Another Good Samaritan, who turned out to be a respiratory therapist, went too.

"When we discovered that two of the individuals did not have a pulse and weren't breathing, we knew we needed to get them out," says Lings.

Those two individuals were both grade-school aged children. A third child, also in the back seat, was alert and speaking. The children's mother was trapped in the front.

"We ended up cutting off the seatbelts and removed the children and began. I started taking care of one of them, CPR, compressions," Lings says.

The two women worked furiously on the children. They'd get a pulse, then lose it, then get it back again.

But with a total of five injured between the two vehicles, they needed more help.

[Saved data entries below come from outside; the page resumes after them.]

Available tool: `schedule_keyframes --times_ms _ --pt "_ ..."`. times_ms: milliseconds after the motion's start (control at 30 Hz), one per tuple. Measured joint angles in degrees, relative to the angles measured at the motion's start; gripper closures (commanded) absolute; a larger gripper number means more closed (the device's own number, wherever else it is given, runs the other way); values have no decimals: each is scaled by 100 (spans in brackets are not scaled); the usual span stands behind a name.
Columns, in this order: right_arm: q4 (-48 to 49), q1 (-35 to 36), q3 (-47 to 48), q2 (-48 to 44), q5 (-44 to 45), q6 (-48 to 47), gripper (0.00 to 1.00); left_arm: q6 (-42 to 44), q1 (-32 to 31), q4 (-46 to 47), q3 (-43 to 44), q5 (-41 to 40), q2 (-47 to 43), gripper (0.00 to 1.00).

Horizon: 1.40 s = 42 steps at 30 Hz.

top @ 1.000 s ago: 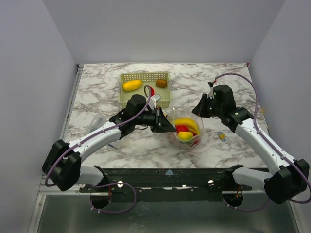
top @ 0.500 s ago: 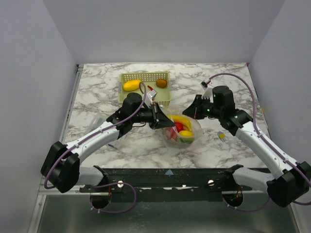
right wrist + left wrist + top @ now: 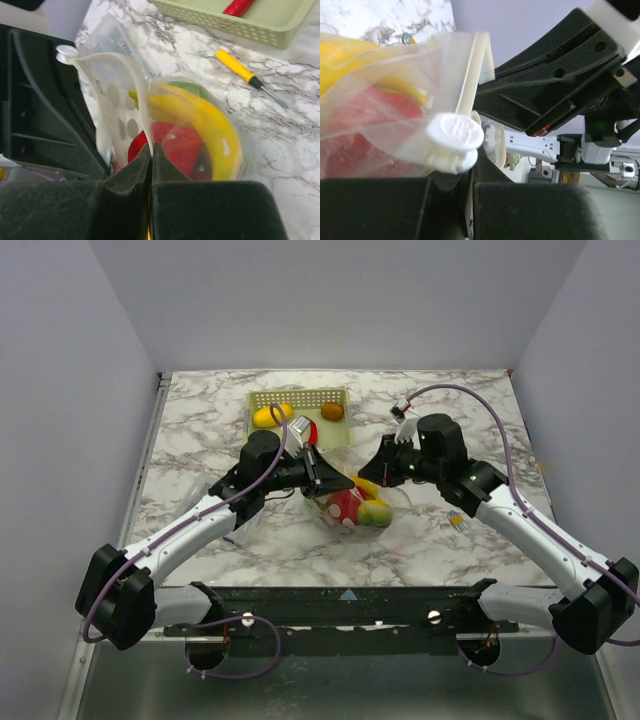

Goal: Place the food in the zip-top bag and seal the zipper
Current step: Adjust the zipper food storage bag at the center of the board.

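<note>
The clear zip-top bag sits mid-table and holds a yellow banana, red round fruits and a green piece. My left gripper is shut on the bag's mouth edge, beside a white slider on the zipper strip. My right gripper is shut on the zipper strip, with its jaws closed on it just above the red fruit. The two grippers are close together over the bag's mouth. A lemon and a brown round fruit lie in the basket.
The yellow-green mesh basket stands just behind the bag and also shows in the right wrist view. A yellow-handled stick lies beside it. A flat clear packet lies on the left. A small item lies on the right.
Both grippers have moved left and towards the back, dragging the bag with them. The right gripper has closed in on the left one along the bag's mouth.
</note>
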Motion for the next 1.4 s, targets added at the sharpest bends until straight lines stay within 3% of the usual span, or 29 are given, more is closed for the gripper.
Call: schedule_keyframes --times_ms 233,267,367,833,1133,1400 --pt "-155 4 -111 111 122 -79 85 -76 149 291 -308 -22 125 100" --pt "-205 4 -96 109 120 -90 85 -83 160 323 -337 -22 160 100" --pt "-387 24 63 116 120 -177 99 -96 175 422 -382 -20 219 100" --pt "-1484 55 1510 284 1014 -140 100 -103 212 160 -328 -17 -476 100" --pt "-1672 68 1281 1316 1818 -61 99 -684 361 841 -1445 173 295 100" --pt "-1934 63 2173 953 1480 -214 100 -479 365 492 -367 267 -505 100"
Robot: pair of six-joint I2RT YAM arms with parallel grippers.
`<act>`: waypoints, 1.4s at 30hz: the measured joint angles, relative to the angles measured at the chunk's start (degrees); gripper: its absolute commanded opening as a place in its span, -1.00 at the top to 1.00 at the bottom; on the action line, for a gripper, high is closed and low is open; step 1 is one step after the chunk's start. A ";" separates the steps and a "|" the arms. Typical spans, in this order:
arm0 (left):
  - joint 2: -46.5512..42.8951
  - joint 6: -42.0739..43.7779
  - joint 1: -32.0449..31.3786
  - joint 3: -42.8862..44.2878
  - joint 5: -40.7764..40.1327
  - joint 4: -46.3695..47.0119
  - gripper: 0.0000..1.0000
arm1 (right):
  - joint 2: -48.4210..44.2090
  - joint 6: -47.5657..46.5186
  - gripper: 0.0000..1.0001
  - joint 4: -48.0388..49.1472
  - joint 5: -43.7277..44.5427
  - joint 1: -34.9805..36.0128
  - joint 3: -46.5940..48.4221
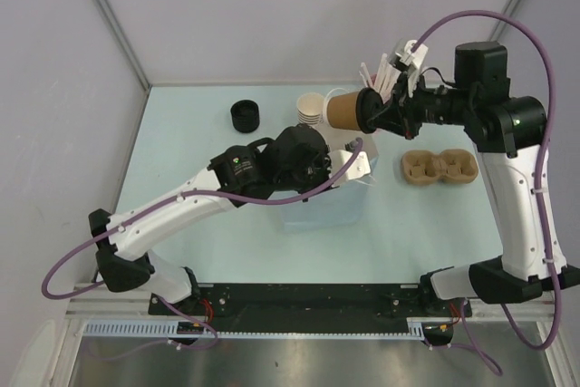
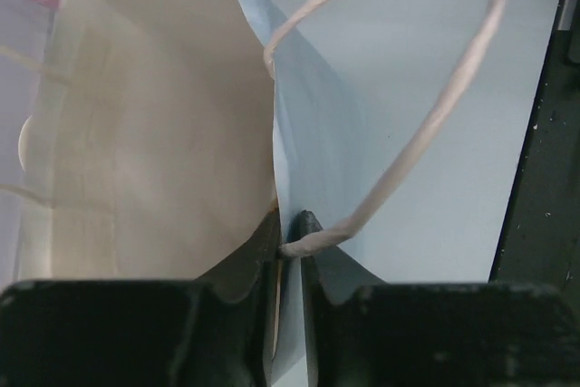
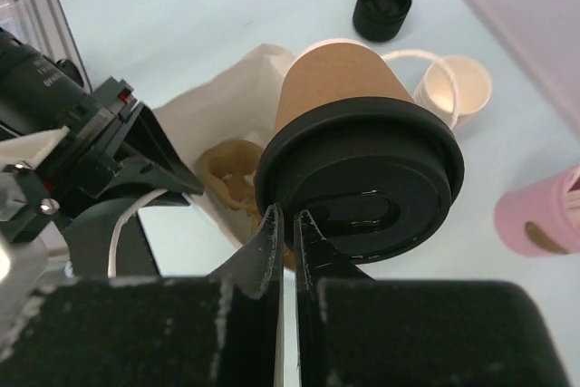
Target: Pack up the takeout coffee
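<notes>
The takeout coffee (image 1: 344, 111), a brown paper cup (image 3: 340, 88) with a black lid (image 3: 362, 178), hangs on its side in the air. My right gripper (image 3: 288, 219) is shut on the lid's rim, and it sits right of the cup in the top view (image 1: 370, 111). Below it stands a pale paper bag (image 1: 322, 206) with its mouth open (image 3: 217, 106). My left gripper (image 2: 290, 228) is at the bag's rim (image 2: 136, 133). Its jaws are a narrow gap apart, with the bag wall and the root of the cord handle (image 2: 453, 97) between them.
A stack of lidless cups (image 1: 311, 108) and a black lid (image 1: 245, 115) stand at the back. White sticks (image 1: 381, 74) stand in a pink cup (image 3: 535, 224) behind the held cup. A pulp cup carrier (image 1: 439, 168) lies right of the bag. Something tan shows inside the bag (image 3: 227, 178).
</notes>
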 measured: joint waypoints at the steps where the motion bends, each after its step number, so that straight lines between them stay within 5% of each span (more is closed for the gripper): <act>1: 0.11 -0.07 0.00 0.00 -0.39 0.13 0.48 | 0.68 0.02 1.00 -1.03 0.39 0.22 0.09; 3: 0.11 -0.35 0.02 0.00 -0.90 0.44 0.42 | 1.79 -0.02 1.00 -3.17 1.07 0.83 0.26; 11: 0.11 -1.33 0.02 0.02 -1.22 0.81 -0.47 | 1.55 -1.16 1.00 -8.46 1.70 2.56 -1.33; 25: -2.10 -1.31 0.02 8.85 2.16 -2.67 -0.74 | 1.77 -2.03 1.00 -10.25 6.21 9.05 -5.90; 31: -3.91 -0.81 1.03 10.10 -5.68 0.00 -0.97 | 2.67 -2.03 1.00 -10.43 9.09 11.69 -9.88; 42: -2.93 0.22 5.44 3.13 -17.09 6.01 -0.99 | 2.58 -1.14 1.00 -10.32 13.55 16.79 -11.54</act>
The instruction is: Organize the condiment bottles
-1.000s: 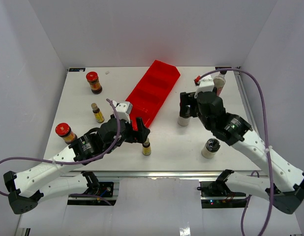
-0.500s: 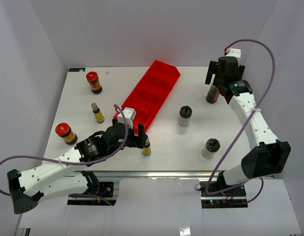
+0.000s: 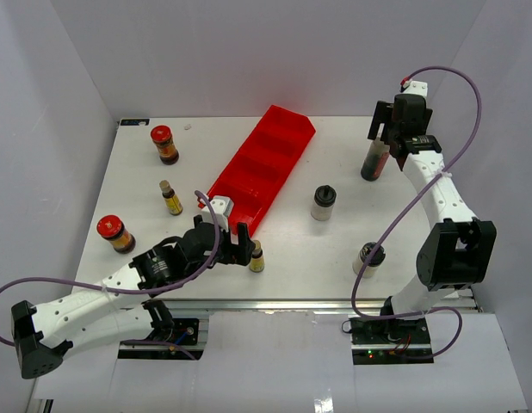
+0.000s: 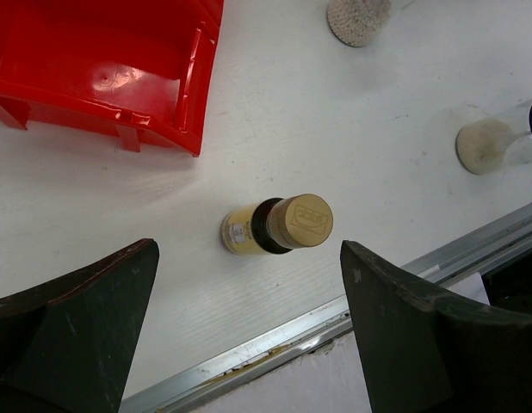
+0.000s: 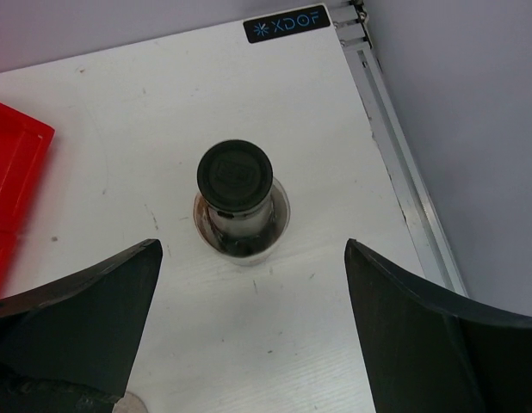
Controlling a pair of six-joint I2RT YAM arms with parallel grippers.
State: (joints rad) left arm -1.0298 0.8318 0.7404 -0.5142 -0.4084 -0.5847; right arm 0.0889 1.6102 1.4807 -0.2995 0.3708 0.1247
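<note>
My left gripper [image 3: 243, 247] is open, low over the table, right beside a slim yellow-labelled bottle [image 3: 256, 256]. In the left wrist view that bottle [image 4: 279, 225] stands between and just ahead of my open gripper [image 4: 249, 258], untouched. My right gripper [image 3: 385, 138] is open above the tall clear black-capped bottle [image 3: 374, 160]. In the right wrist view this bottle [image 5: 234, 176] stands just ahead of the open gripper [image 5: 253, 249]. Two red-lidded jars [image 3: 163, 144] [image 3: 114, 232], a second slim yellow bottle [image 3: 170, 198] and two pale shakers [image 3: 323, 202] [image 3: 367, 258] stand loose on the table.
The long red compartment tray [image 3: 262, 168] lies diagonally at mid-table, its near end just beyond my left gripper [image 4: 102, 77]. The metal front rail [image 4: 335, 314] runs close behind the slim bottle. The table's right rail [image 5: 395, 146] is near the tall bottle.
My right arm swung from the middle shaker to the far right and now hovers over the tall bottle. My left gripper drew slightly toward the front edge, beside the slim bottle.
</note>
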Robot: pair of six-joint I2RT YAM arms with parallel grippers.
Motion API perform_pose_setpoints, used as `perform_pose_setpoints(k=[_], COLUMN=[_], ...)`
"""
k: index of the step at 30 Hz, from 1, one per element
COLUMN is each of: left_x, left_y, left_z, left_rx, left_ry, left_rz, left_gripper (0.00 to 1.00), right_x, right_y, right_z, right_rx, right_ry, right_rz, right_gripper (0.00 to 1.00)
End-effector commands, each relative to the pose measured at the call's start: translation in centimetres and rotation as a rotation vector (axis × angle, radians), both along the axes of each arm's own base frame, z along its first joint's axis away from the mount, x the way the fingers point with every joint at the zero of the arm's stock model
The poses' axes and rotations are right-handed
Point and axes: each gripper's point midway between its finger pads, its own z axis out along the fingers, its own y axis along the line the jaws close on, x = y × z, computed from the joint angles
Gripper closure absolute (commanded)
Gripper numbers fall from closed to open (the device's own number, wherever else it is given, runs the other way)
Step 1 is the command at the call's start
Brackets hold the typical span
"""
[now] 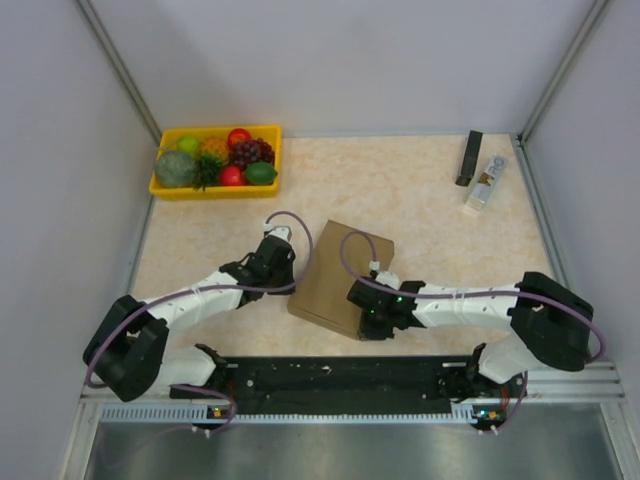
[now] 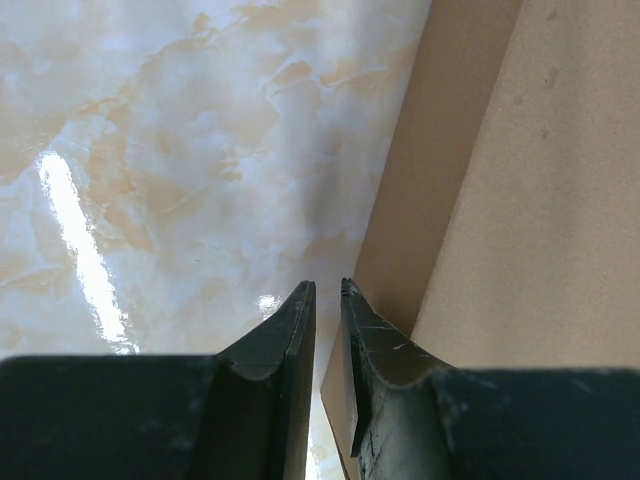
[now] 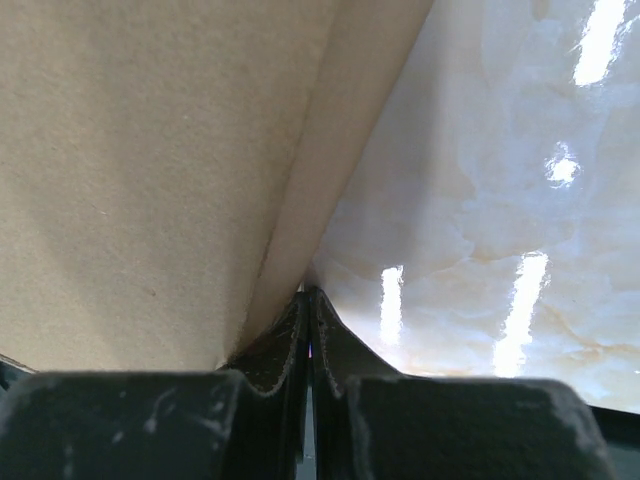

"The problem was it was only me and the other female that were rendering aid. Cars kept driving by. So we were trying to wave down cars, trying to get more assistance," she says.

Assistance came after about ten minutes. First responders transported all the patients to area hospitals.

One of the children didn't make it. The other people were in critical condition.

"I know it's pretty touch and go for everyone," Lings says.

Authorities still don't know what caused the crash, only that the driver of the Chevy Tahoe for some reason turned into oncoming traffic, colliding with the family in the Dodge Charger.

Lings is just grateful she was there to help, that she had the right tools, and that her department puts such an emphasis on first aid training.

"That's what you think about after is what could I have done, what didn't I do. And that sticks with you, wishing you could do more," she says.

Lings says she keeps a trauma kit in her personal car for exactly this reason. And she wishes more people did the same.